How Consumer Spending Drives the Packaging Revolution
When we talk about consumer spending, we are discussing a selection of different factors relating to the ways and reasons that people buy goods and services. In traditional economics, consumer spending is simple, it is the relationship between the power of individuals to buy things versus their cost and availability.
We don’t want to talk about economics, we want to talk about psychology and advanced reasoning, we want to dig deep into the world of purchasing decisions to see how conscious consumerism has brought about huge evolutions to an ageing industry.
Let’s get going.
An ageing industry did we say?
Packaging has been around for millennia in the form of vases, wicker baskets, and woven bags, but we aren’t here to talk about that, nor are we here to discuss the tinning and canning era of food preservation. Nope, we are here to talk about plastic and cardboard, the two most prevalent materials in today’s packaging.
The cardboard box was patented back in 1890 and plastic packaging engineering first came to the forefront in the 1950s. Since then, we’ve seen packaging go from one extreme to another, from plastic-wrapped bananas and huge delivery parcels with tiny items inside to oceans filled with plastic and entire habitats at threat from packaging pollution.
Just this morning we sat in horror as we watched someone take a disposable cup, cut open a coffee capsule packet, then rip open a sugar sachet and a sachet of creamer, but it gets worse because even the plastic stirrers were in individual paper sachets.
Right now, people are angry. They’re angry about the oceans. They’re angry about straws. They’re angry about unnecessary waste. We are frustrated too. The packaging industry is showing its age, it simply hasn’t evolved and become as conscious and angry as the customers who buy its products. Change is required.

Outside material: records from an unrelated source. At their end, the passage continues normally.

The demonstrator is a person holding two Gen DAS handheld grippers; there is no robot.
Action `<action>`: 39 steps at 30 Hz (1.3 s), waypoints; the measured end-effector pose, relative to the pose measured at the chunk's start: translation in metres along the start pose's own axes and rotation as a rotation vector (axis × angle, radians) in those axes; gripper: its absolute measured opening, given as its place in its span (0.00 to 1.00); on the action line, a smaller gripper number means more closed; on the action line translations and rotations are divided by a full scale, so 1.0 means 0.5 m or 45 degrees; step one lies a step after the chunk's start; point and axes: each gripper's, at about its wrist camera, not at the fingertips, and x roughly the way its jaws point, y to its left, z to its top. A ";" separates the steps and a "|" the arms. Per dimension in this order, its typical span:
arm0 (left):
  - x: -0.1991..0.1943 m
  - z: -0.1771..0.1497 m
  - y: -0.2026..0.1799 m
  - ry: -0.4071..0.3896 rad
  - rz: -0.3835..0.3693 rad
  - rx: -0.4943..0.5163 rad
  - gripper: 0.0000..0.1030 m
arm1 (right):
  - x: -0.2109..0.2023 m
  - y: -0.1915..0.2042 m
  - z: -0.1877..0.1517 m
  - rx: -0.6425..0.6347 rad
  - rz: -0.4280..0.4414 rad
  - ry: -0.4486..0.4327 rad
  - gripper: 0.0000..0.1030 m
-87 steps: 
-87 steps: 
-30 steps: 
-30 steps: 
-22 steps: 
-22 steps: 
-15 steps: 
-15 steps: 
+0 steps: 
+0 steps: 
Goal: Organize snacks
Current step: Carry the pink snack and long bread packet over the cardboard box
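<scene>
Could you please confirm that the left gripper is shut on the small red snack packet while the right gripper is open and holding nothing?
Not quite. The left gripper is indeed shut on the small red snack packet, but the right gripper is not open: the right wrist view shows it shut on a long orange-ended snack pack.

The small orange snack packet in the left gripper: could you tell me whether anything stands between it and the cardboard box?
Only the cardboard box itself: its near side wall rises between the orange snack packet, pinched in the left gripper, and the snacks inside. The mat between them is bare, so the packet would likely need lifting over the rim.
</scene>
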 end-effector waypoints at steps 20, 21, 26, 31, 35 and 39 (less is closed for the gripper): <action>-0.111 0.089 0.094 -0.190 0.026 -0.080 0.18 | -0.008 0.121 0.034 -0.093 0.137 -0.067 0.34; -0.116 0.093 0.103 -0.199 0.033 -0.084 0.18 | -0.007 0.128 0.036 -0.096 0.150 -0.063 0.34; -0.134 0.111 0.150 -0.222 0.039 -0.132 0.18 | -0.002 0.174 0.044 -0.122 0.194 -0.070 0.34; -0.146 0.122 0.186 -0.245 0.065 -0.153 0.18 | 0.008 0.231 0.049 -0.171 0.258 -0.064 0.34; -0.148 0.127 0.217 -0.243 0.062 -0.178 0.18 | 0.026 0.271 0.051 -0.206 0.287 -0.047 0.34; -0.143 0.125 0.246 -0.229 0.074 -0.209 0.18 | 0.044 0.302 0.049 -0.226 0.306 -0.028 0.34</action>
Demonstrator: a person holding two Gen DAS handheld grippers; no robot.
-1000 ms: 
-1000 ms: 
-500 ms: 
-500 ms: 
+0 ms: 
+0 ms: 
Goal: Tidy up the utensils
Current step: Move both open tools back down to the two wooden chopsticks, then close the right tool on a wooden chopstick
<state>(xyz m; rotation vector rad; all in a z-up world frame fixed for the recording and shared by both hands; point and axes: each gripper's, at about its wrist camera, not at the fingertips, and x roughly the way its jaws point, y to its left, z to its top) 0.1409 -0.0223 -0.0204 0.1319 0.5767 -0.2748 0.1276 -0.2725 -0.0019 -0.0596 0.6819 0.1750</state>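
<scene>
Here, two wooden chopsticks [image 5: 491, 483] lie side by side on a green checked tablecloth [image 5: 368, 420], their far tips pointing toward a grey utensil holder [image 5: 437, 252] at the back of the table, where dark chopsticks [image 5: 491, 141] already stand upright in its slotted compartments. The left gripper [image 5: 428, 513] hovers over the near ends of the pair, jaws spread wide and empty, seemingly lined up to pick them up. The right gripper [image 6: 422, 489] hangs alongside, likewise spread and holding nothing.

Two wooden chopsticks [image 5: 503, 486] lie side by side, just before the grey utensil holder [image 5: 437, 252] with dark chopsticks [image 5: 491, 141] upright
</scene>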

Did you know that a study performed by the University of Cardiff in 2018 founding that 89% of British consumers would like all packaging to be recyclable? Beyond that, 75% of people want the government to make changes that ensure that companies make repairable and recyclable products. Of all the people surveyed, just 0.4% said that there is no need for resource efficiency.
It’s just like Green Alliance resources senior policy adviser Libby Peake said, “People are frustrated by unnecessary, unrecyclable packaging and shoddy products that don’t last.” You’re right they are!
In France, consumers put pressure on policymakers to increase taxes on products that are not recyclable and use those taxes to subsidise recyclable equivalents. It has proved very popular and a massive incentive for manufacturers to make changes.
So, if the people hold the power, what can they do?
Earlier in 2018, Walkers, the crisp manufacturer, was at the centre of a storm because despite producing hundreds of millions of crisp packets every year (7,000 per minute), their packaging was not at all recyclable.
People were mad. People came together to build a campaign. People began posting the unrecyclable packets back to Walkers. Walkers got so much bad PR and so many packets through their letterbox, that they had to make a change. Just read the first two lines of The Guardian’s coverage of this story:
Walkers has agreed to offer a free national recycling scheme to stop millions of empty crisp packets ending up in landfill in the UK every year after consumers heaped pressure on it to change its plastic packaging.
A social media campaign asking crisp manufacturers to make their packaging recyclable led to Royal Mail issuing a plea to members of the public last week to put empty crisp packets in an envelope before posting them back to the company.
The keywords here are ‘consumers heaped pressure’ and ‘social media campaign’. From the start of this campaign up to Walkers announcing changes was just nine months. Nine months to save hundreds of millions of pieces of packaging from the landfill. It all started with one consumer who saw a problem, who was concerned enough to use consumer purchasing behaviour against Walkers and to force innovation. Their petition impressively gained hundreds of thousands of signatures.
Are Walkers alone?
Walkers aren’t even the only crisp producer who have got consumers on their back, they’re probably just the biggest or most well-known. Across all types of manufacturing, people are asking questions.
Consumers have evolved from ‘Isn’t it wonderful that we can package items to make them last longer and be protected during transit?’ to ‘Why are we using the wrong materials and acting unsustainably in our attempts to packaging items and make them last longer?’.
One final question
If 89% of people want everything to be recyclable and more than half would happily pay an extra £4 per week on average through their shopping purchases to guarantee it, then why isn’t the government making policy change?
Until the government targets the producers and manufacturers of non-recyclable packaging waste, consumer spending campaigns that address the companies directly will continue. It seems completely counter-productive to let people expend vast amounts of time, money, and energy campaigning against businesses when in one swift move, the government could solve it all. Perhaps people need to turn their attention.